Here is called “fast and slow pointer” a little far-fetched, feel called before and after the pointer is more appropriate, but for convenient memory for fast and slow pointer.

The answer

func findNthFromEnd(head *ListNode, n int) *ListNode { fastPoint,slowPoint := node,node for i:=0; i<n+1; i++{ fastPoint = fastPoint.Next } for fastPoint ! = nil { fastPoint= fastPoint.Next slowPoint = slowPoint.Next } return slowPoint }Copy the code

conclusion

In this article we introduce the common uses of fast and slow Pointers:

  1. Using Floyd circle detection algorithm to find loops.
  2. Use Floyd circle detection algorithm to find the entrance of the ring.
  3. Find the intermediate node of the linked list.
  4. Find the NTH node to the end of the list.

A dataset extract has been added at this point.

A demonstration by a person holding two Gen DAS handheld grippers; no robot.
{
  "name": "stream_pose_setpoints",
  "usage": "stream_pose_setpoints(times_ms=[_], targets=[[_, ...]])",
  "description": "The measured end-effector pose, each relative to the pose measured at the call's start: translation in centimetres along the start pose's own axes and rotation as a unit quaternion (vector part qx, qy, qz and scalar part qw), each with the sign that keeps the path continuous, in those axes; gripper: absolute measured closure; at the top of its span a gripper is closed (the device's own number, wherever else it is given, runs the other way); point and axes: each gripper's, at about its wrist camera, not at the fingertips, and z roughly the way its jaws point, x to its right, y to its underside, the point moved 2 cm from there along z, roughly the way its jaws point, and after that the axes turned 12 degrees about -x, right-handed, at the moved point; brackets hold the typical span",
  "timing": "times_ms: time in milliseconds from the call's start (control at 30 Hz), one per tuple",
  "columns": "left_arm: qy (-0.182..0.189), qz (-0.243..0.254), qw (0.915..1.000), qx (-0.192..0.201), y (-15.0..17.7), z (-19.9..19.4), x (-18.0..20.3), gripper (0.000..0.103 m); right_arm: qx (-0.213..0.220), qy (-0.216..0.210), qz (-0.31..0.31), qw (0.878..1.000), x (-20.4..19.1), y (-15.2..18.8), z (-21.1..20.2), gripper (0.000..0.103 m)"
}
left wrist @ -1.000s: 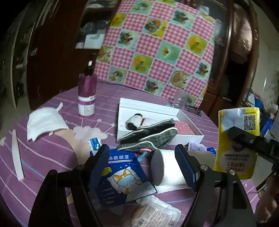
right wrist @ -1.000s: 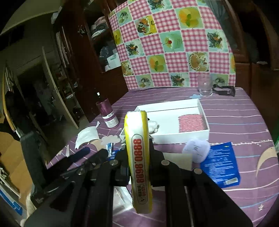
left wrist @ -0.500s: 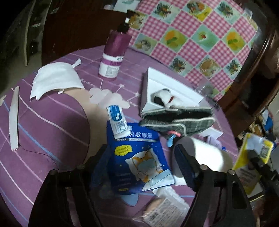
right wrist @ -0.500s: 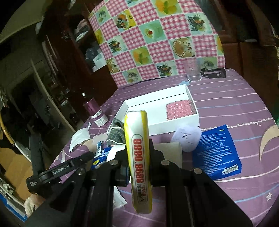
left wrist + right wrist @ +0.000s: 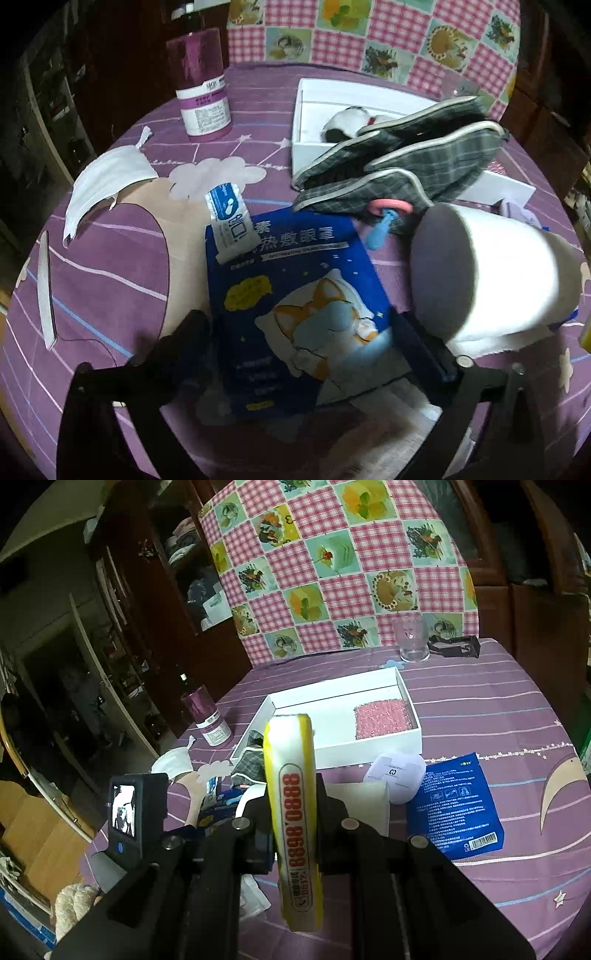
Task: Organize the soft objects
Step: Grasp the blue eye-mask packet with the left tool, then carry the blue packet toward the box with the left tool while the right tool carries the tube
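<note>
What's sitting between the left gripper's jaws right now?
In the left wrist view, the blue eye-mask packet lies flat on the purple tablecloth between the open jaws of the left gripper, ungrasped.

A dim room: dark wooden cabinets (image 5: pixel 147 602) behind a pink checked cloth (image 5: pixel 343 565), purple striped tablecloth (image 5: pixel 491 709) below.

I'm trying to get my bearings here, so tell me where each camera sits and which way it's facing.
Left wrist: on the left tongs, angled down at the blue eye-mask packet lying between their open fingers; only the tongs show.
Right wrist: on the right tongs, facing across the table toward the white box, gripping a yellow packet.
Shared: white box, purple bottle, plaid fabric item.
</note>
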Motion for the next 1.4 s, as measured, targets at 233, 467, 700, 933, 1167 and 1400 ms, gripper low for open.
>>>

In Floyd ring detection algorithm, the problem of judging ring is abstracted into the problem that two Pointers moving around the ring will meet eventually, and the problem is solved through the vivid scene of ring track. When looking for the middle node of the linked list, the speed difference between two Pointers is used to make the distance of one pointer always half of the other pointer, and the speed and distance of the pointer are used to solve the problem. When looking for the NTH node from the bottom of the linked list, the two Pointers with the same speed are always kept n relative distance, which abstracts the linked list problem into the distance problem.

These methods all abstract the algorithm problem into the distance and velocity of two Pointers, and finally reach the conclusion through mathematical formula derivation. By extension, we can use similar methods to abstract problems and derive solutions for linked lists in the future.